## PROMPT
Write out each line below precisely, passing over the pictures.

- - - -

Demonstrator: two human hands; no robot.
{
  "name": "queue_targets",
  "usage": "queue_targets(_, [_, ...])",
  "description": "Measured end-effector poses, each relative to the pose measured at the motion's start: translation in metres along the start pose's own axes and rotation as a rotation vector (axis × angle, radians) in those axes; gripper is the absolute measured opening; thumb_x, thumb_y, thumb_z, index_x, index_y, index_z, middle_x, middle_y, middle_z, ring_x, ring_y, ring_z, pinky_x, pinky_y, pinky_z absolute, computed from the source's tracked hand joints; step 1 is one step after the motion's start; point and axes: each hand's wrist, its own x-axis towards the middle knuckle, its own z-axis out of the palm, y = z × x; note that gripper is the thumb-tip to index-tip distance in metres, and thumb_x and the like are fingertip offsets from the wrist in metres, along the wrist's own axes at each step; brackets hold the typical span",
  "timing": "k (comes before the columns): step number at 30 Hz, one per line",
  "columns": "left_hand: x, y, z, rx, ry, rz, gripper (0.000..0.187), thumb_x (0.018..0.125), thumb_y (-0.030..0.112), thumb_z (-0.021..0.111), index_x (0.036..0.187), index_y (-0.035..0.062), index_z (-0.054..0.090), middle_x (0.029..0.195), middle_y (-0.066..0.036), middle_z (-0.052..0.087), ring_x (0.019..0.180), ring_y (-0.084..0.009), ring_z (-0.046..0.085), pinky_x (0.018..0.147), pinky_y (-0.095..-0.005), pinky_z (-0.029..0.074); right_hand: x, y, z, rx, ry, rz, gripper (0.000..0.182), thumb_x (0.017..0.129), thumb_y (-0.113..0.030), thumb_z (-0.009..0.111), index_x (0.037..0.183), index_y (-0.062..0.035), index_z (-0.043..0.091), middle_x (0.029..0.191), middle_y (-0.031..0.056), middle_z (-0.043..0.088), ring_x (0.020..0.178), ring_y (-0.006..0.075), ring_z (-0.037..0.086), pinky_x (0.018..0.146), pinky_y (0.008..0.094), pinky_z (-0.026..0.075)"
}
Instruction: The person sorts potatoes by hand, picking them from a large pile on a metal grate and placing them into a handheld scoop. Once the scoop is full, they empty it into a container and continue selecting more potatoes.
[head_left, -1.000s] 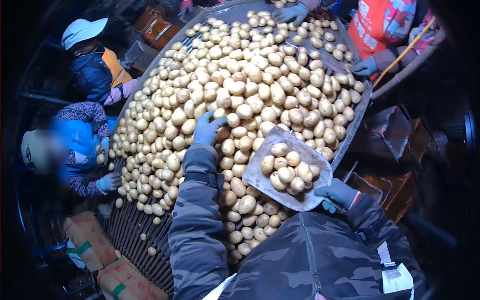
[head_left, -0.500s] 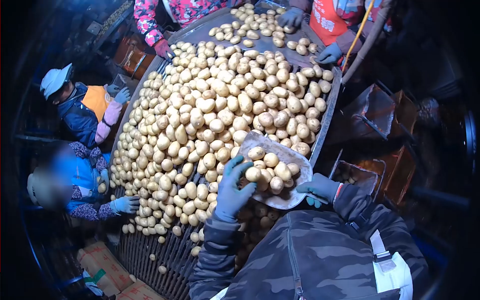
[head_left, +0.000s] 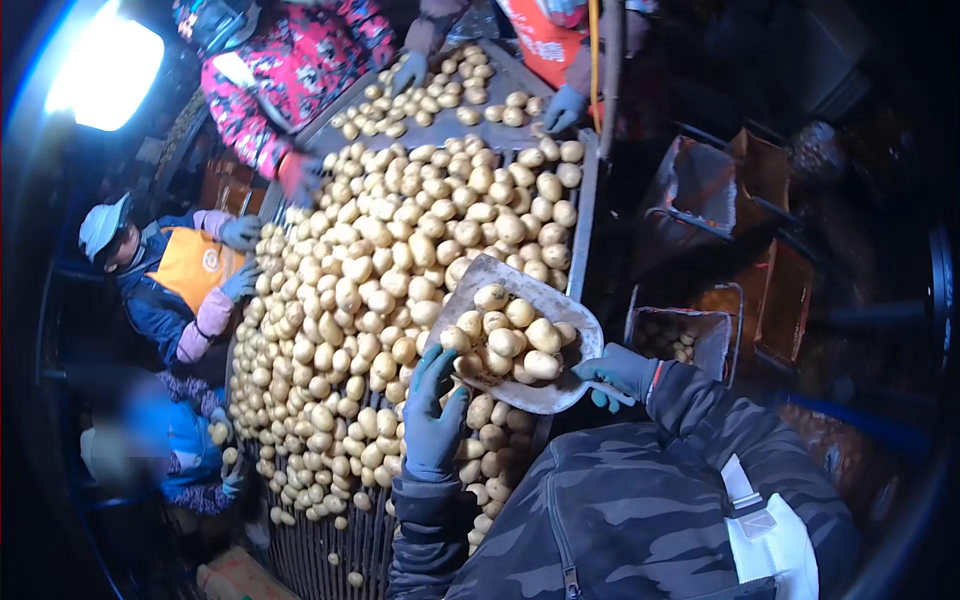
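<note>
A worn white scoop [head_left: 552, 400] heaped with pale potatoes [head_left: 505, 343] is held low over the front right of the potato pile [head_left: 370, 270]. My right hand [head_left: 615, 373], in a grey-blue glove, is wrapped round the scoop's handle. On the scoop's left side is my left hand [head_left: 434, 425], gloved too, with its thumb and fingers apart. Its fingertips are right at the scoop's edge, beside the leftmost potato in the load.
The pile lies on a slatted metal table [head_left: 330, 540]. Co-workers in gloves stand along its left side and far end. Metal-framed bins [head_left: 700, 180] stand to the right, one [head_left: 683, 340] holding potatoes. A cardboard box [head_left: 245, 578] is at lower left.
The view has swung, and a bright lamp now shows at upper left. The scoop carries more potatoes than before. My left hand has stayed at its side; co-workers' hands have shifted.
</note>
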Motion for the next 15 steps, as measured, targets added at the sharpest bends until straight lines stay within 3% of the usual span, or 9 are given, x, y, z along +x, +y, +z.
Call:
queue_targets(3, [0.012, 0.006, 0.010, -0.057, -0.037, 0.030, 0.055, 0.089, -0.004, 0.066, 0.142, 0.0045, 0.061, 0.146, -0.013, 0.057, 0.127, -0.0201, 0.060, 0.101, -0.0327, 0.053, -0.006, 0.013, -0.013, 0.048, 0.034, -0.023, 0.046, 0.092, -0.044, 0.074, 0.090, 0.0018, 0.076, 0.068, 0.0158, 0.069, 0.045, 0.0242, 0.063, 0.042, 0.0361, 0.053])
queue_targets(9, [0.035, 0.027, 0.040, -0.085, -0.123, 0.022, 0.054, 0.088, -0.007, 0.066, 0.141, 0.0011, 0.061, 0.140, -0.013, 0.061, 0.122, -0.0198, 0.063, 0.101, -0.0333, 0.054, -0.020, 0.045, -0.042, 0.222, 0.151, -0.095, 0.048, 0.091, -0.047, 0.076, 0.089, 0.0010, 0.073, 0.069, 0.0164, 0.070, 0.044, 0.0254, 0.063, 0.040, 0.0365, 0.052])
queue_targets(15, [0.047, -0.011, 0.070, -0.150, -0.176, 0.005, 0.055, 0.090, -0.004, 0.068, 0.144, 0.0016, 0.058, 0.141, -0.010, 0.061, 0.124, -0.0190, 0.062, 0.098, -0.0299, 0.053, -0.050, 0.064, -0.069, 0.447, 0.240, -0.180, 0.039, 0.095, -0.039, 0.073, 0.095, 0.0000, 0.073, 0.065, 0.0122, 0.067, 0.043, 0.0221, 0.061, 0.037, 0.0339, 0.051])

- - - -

## THE ANSWER
Demonstrator: two human hands; no robot.
{
  "name": "queue_targets",
  "usage": "queue_targets(_, [_, ...])",
  "description": "Measured end-effector poses, each relative to the pose measured at the motion's start: translation in metres along the start pose's own axes and rotation as a rotation vector (axis × angle, radians) in those axes; gripper is the absolute measured opening; thumb_x, thumb_y, thumb_z, index_x, index_y, index_z, middle_x, middle_y, middle_z, ring_x, ring_y, ring_z, pinky_x, pinky_y, pinky_z absolute, computed from the source's tracked hand joints; step 1 is one step after the motion's start; point and axes: each hand's wrist, its own x-axis towards the middle knuckle, its own z-axis out of the palm, y = z × x; note that gripper is the thumb-tip to index-tip distance in metres, and thumb_x and the like are fingertip offsets from the wrist in metres, along the wrist's own axes at each step; brackets hold the typical span",
  "timing": "k (comes before the columns): step number at 30 Hz, one per line",
  "columns": "left_hand: x, y, z, rx, ry, rz, gripper (0.000..0.187), thumb_x (0.018..0.125), thumb_y (-0.030..0.112), thumb_z (-0.021..0.111), index_x (0.036..0.187), index_y (-0.035..0.062), index_z (-0.054..0.090), middle_x (0.029..0.195), middle_y (-0.066..0.036), middle_z (-0.052..0.087), ring_x (0.019..0.180), ring_y (-0.084..0.009), ring_z (-0.046..0.085), pinky_x (0.018..0.147), pinky_y (-0.095..-0.005), pinky_z (-0.029..0.074); right_hand: x, y, z, rx, ry, rz, gripper (0.000..0.182), thumb_x (0.017..0.129), thumb_y (-0.113..0.030), thumb_z (-0.009..0.111), index_x (0.037..0.183), index_y (-0.062..0.035), index_z (-0.043..0.091), middle_x (0.029..0.191), middle_y (-0.031..0.056), middle_z (-0.043..0.088), ring_x (0.020..0.178), ring_y (-0.006..0.075), ring_z (-0.037..0.086), pinky_x (0.018..0.146), pinky_y (0.008..0.094), pinky_z (-0.026..0.075)"
}
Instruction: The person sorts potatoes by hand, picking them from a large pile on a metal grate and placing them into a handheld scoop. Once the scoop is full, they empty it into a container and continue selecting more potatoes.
[head_left, -1.000s] 
[head_left, -0.500s] 
[head_left, +0.000s] 
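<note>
A worn white scoop [head_left: 552, 400] heaped with pale potatoes [head_left: 505, 343] is held low over the front right of the potato pile [head_left: 370, 270]. My right hand [head_left: 615, 373], in a grey-blue glove, is wrapped round the scoop's handle. On the scoop's left side is my left hand [head_left: 434, 425], gloved too, with its thumb and fingers apart. Its fingertips are right at the scoop's edge, beside the leftmost potato in the load.
The pile lies on a slatted metal table [head_left: 330, 540]. Co-workers in gloves stand along its left side and far end. Metal-framed bins [head_left: 700, 180] stand to the right, one [head_left: 683, 340] holding potatoes. A cardboard box [head_left: 245, 578] is at lower left.
The view has swung, and a bright lamp now shows at upper left. The scoop carries more potatoes than before. My left hand has stayed at its side; co-workers' hands have shifted.
</note>
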Motion for the next 15 steps, as measured, targets added at the sharpest bends until straight lines stay within 3% of the usual span, or 9 are given, x, y, z along +x, +y, +z.
Call:
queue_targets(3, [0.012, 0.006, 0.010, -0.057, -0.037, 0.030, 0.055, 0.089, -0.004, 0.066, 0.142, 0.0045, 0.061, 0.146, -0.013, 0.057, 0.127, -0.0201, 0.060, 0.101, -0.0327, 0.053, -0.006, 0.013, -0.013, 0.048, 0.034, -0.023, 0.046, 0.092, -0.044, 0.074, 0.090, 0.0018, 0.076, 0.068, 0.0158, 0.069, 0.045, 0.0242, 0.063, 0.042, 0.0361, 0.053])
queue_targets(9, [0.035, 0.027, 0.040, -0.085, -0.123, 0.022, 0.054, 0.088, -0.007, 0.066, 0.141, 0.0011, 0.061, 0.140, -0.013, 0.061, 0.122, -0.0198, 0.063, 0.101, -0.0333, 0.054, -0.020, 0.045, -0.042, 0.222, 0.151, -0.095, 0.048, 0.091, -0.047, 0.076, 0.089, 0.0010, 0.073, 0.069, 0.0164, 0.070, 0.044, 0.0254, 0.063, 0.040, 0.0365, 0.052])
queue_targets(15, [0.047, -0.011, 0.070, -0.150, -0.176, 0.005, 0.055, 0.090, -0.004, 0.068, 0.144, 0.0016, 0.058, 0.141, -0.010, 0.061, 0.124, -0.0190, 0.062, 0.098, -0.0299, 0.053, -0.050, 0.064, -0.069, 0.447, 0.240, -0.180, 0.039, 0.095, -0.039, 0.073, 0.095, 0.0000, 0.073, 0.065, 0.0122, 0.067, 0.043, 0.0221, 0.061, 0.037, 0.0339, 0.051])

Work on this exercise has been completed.